Por el contrario, una democracia liberal de calidad hoy en día requiere de la existencia y uso de mecanismos republicanos de control o rendición de cuentas: la referida accountability, de O´Donnell (1998), que bien puede canalizarse de dos maneras. En primer lugar, la accountability horizontal, ejercida por los distintos órganos y/o instituciones del Estado entre sí. Son los frenos y contrapesos mutuos de los poderes de gobierno (intervención parcial en las atribuciones del otro): juicio político, veto, decreto, etc. Este control puede ser externo (cuando lo realiza un poder sobre otro) o interno (al interior de un mismo poder, ejercido por organismos ubicados dentro de este) (Carvalho Teixeira, 2017:5). En la Argentina, la Auditoría General de la Nación es un buen ejemplo del primero (control del Legislativo sobre el Ejecutivo), mientras que la Sindicatura General de la Nación representa al segundo (control interno del Ejecutivo).

Segundo, la accountability vertical, el control que realiza la ciudadanía sobre sus gobernantes. Esta puede ser electoral, que consiste en el premio o castigo a una gestión, al final de ella , a través de otorgar nuevamente el voto a sus responsables o de elegir a sus contrincantes; o societal, ejercida por medio de los mecanismos de participación ciudadana o de democracia semi-directa (el referéndum, la revocatoria de mandato, las audiencias públicas, el presupuesto participativo, etc.) durante todo el período.

En síntesis, para calificar a un régimen como plenamente democrático liberal en la actualidad es preciso que, además de la siempre fundamental garantía a un procedimiento electoral transparente, periódico y competitivo; este haya logrado incorporar y consolidar los principios republicanos, donde la supremacía de la Constitución y la separación y equilibrio de poderes funcionen como frenos y contrapesos efectivos sobre quienes ejercen el Gobierno (control horizontal).

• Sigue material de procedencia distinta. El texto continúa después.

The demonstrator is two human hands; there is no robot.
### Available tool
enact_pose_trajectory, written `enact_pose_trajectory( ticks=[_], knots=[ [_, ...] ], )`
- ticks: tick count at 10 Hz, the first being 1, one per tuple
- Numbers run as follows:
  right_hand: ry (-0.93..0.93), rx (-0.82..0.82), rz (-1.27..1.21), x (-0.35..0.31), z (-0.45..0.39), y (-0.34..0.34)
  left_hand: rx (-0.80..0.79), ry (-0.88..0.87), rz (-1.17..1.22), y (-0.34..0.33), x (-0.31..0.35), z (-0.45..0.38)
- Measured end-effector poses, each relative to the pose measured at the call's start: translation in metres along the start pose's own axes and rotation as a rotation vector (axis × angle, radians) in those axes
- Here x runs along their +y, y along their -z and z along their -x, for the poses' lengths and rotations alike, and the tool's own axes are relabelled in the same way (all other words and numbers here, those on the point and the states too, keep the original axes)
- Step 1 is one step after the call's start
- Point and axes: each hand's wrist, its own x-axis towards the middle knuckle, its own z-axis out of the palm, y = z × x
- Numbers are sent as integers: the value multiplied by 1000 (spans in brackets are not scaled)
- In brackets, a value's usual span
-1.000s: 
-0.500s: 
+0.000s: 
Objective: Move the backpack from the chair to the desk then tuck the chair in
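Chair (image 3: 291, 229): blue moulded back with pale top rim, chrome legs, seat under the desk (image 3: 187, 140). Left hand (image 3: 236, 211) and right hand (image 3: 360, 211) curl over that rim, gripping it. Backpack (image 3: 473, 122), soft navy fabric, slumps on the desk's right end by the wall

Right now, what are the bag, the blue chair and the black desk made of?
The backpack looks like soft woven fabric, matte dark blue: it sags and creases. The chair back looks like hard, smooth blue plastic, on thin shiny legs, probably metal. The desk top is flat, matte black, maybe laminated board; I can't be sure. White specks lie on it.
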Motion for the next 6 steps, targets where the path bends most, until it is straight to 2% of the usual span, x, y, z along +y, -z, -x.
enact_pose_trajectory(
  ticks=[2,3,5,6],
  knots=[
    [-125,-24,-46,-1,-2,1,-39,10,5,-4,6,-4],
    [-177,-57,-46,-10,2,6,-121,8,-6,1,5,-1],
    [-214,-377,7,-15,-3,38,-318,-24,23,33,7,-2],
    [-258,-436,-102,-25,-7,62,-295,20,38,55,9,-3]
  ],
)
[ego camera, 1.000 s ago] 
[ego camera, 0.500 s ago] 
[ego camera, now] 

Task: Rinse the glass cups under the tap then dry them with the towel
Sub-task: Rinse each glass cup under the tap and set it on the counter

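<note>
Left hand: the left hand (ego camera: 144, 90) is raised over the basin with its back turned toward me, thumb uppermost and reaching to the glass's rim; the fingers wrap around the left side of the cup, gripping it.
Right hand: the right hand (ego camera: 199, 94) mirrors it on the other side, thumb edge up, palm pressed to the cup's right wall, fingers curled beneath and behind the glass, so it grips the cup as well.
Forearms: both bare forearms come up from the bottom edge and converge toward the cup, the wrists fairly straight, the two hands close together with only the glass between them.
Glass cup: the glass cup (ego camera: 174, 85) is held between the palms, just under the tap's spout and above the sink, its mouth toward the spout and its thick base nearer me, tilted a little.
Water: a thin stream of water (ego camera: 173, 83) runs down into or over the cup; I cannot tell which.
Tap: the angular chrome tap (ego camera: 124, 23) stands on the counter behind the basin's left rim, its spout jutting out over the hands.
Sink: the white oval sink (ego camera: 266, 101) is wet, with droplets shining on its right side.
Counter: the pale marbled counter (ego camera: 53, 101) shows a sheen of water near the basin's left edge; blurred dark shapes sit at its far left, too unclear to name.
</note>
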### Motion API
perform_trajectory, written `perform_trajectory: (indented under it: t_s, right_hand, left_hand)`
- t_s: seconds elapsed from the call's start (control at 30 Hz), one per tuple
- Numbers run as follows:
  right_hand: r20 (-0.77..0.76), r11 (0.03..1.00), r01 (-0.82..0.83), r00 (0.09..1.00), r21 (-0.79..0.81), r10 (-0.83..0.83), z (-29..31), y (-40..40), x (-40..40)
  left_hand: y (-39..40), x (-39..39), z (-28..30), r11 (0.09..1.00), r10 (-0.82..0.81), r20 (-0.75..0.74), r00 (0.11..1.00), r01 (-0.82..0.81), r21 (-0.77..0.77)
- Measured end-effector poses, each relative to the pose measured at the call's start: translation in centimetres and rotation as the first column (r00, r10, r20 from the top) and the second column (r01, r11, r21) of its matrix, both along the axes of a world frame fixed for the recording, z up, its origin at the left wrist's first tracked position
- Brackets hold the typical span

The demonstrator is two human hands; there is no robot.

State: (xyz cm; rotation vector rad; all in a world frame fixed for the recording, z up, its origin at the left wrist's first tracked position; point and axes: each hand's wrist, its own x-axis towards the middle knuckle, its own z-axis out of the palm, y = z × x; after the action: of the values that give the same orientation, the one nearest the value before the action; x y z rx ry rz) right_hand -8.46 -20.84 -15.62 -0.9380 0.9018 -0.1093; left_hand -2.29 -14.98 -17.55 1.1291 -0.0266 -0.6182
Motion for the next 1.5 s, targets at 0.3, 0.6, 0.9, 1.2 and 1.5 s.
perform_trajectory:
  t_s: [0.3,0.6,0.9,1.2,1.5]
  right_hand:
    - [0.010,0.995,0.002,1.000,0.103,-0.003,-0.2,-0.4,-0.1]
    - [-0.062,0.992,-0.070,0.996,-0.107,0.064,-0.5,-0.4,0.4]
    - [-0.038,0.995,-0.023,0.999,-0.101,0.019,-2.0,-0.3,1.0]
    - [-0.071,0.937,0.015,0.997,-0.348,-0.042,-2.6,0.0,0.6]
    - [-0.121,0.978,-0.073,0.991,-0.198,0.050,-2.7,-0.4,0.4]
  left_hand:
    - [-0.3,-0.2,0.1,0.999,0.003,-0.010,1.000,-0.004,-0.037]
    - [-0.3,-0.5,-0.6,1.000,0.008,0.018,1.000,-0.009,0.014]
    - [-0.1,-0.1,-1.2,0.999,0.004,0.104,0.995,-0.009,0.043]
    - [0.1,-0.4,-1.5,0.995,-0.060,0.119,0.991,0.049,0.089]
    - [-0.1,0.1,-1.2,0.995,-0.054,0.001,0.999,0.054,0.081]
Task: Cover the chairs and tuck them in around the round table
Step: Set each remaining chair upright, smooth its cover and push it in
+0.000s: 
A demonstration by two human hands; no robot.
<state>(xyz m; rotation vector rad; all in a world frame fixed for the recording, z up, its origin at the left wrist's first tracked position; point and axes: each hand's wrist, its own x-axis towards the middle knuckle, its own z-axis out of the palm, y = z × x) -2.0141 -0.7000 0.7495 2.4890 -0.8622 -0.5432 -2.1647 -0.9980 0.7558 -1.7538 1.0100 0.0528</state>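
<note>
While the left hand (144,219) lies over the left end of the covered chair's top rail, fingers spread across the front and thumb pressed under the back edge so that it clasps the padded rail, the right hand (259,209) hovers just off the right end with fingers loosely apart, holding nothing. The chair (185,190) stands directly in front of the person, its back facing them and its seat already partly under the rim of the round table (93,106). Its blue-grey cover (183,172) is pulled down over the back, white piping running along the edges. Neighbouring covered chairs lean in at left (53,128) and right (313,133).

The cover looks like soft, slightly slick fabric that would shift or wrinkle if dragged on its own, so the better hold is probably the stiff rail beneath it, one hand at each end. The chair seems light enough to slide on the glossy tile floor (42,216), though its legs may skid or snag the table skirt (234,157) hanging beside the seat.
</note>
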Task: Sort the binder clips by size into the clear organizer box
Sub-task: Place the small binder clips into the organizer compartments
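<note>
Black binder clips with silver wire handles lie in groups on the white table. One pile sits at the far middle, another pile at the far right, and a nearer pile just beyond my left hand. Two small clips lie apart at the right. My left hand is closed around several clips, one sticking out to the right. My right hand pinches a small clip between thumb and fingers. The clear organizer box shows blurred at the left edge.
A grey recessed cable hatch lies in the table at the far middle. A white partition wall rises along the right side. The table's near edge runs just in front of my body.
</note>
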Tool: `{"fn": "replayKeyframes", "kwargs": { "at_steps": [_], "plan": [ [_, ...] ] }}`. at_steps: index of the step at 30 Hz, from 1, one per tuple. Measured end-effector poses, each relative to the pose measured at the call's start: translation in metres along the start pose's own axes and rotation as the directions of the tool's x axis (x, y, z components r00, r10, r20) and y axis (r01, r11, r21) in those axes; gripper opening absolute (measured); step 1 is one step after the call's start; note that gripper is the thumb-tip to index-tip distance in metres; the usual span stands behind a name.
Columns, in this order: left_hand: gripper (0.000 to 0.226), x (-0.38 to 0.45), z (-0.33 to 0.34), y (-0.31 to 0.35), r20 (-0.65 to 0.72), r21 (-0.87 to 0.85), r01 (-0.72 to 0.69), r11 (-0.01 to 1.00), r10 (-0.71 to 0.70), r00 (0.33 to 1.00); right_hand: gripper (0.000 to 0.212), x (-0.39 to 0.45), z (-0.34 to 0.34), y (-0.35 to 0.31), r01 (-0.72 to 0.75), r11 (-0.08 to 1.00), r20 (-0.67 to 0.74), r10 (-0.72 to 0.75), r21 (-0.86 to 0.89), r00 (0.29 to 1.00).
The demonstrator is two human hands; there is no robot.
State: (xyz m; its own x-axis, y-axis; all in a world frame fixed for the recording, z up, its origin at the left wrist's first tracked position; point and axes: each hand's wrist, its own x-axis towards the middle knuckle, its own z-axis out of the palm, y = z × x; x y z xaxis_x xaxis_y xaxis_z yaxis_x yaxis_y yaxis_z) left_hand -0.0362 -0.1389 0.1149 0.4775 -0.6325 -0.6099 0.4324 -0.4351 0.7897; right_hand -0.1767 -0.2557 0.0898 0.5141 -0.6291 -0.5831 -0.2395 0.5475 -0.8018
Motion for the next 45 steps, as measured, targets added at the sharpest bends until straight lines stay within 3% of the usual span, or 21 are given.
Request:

En cuanto a la segunda dimensión del control, la vertical, en los regímenes democrático-liberales la adopción, reglamentación e implementación de los diversos mecanismos de participación ciudadana constituye otro elemento que puede contribuir a la elaboración de políticas públicas más y mejor orientadas al bienestar de la comunidad y al logro de una mayor calidad de vida para todos. Cuanto más firmes y afianzadas se encuentren en un Estado democrático tales instancias de control y rendición de cuentas del Gobierno, más lejos se estará de avanzar en el camino de la concentración y abuso del poder, el que puede derivar, como se ha visto en los últimos tiempos, en gobiernos populistas radicales y sus crecientes atropellos.